◆ **YOUR INSTRUCTIONS**: Look below for the line that has "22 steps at". Set down the lines from there through the line that has "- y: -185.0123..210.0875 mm", exactly as written.

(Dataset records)
[Start of Attachment]
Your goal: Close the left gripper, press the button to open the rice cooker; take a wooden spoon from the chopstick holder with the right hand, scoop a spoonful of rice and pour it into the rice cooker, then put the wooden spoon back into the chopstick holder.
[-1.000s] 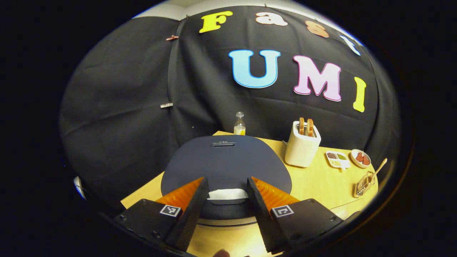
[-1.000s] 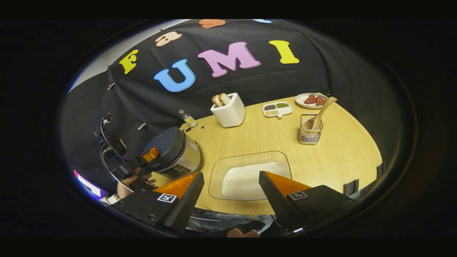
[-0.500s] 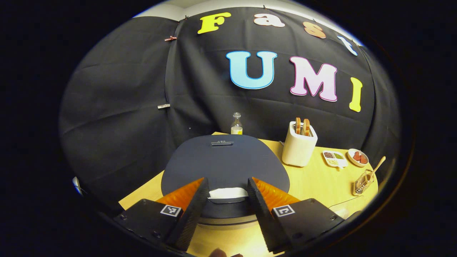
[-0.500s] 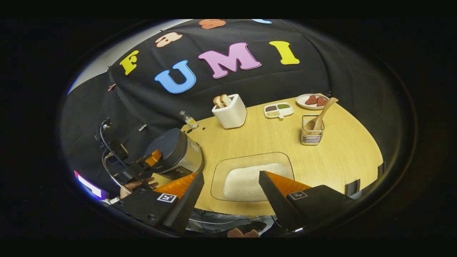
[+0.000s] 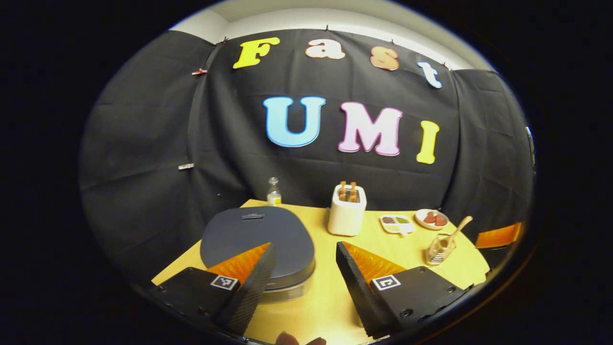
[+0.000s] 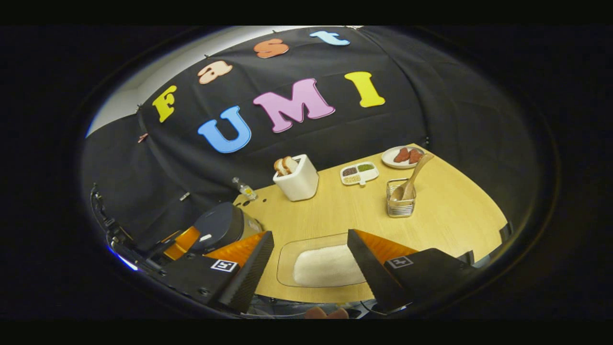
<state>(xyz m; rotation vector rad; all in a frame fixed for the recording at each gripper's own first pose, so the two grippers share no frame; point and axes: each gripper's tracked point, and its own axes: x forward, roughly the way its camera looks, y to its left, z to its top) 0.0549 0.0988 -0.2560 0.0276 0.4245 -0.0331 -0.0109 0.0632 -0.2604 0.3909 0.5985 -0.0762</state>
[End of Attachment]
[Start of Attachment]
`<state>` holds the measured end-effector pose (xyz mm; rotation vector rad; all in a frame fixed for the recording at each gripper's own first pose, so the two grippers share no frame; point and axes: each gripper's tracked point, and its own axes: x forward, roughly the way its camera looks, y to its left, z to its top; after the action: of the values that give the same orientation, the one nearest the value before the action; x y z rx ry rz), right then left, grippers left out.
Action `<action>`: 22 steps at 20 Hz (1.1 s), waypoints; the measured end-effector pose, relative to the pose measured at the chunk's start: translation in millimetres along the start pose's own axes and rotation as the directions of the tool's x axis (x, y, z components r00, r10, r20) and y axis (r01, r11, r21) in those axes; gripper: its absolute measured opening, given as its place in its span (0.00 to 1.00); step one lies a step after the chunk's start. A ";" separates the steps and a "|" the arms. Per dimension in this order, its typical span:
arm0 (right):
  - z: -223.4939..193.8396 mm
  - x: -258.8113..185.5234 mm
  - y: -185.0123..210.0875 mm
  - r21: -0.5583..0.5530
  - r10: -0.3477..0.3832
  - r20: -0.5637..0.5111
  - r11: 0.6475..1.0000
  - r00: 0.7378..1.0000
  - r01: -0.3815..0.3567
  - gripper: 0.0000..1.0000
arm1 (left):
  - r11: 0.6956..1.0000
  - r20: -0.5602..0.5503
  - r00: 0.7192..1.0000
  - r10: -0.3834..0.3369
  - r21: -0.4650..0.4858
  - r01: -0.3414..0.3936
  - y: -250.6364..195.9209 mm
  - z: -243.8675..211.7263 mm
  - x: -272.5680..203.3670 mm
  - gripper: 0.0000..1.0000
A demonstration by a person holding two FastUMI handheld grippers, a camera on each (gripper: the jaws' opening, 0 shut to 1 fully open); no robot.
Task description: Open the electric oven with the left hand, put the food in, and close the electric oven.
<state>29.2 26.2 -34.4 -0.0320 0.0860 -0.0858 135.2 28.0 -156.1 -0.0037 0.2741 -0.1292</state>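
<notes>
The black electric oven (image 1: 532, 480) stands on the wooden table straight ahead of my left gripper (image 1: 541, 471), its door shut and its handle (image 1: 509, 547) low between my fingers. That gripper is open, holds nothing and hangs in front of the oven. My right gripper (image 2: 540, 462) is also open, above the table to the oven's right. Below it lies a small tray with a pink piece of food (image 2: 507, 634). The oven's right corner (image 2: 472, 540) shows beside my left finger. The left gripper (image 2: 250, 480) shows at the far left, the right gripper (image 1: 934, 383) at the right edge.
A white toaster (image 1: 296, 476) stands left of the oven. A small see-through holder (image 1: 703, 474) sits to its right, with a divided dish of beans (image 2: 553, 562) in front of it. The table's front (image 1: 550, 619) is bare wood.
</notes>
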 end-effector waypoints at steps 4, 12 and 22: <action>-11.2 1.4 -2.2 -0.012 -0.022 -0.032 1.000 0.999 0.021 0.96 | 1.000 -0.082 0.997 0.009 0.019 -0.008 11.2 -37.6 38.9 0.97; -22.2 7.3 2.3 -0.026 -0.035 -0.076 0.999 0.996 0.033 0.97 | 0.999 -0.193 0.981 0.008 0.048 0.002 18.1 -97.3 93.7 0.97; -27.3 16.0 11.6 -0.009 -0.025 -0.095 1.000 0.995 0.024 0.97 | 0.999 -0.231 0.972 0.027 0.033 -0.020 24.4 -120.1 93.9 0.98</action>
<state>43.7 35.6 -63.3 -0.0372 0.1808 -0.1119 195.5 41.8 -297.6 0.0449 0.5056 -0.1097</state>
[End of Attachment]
◆ **SOLUTION**:
Action `<action>`: 22 steps at 20 Hz (1.1 s), waypoints; the measured end-effector pose, relative to the pose measured at the chunk's start: translation in millimetres along the start pose's own axes and rotation as the directions of the tool's x axis (x, y, z components r00, r10, r20) and y axis (r01, r11, r21) in those axes; gripper: its absolute measured opening, given as its place in its span (0.00 to 1.00); step one lies a step after the chunk's start. A ";" separates the steps and a "|" the arms. Per dimension in this order, its typical span:
arm0 (right):
  - z: -223.4939..193.8396 mm
  - x: -258.8113..185.5234 mm
  - y: -185.0123..210.0875 mm

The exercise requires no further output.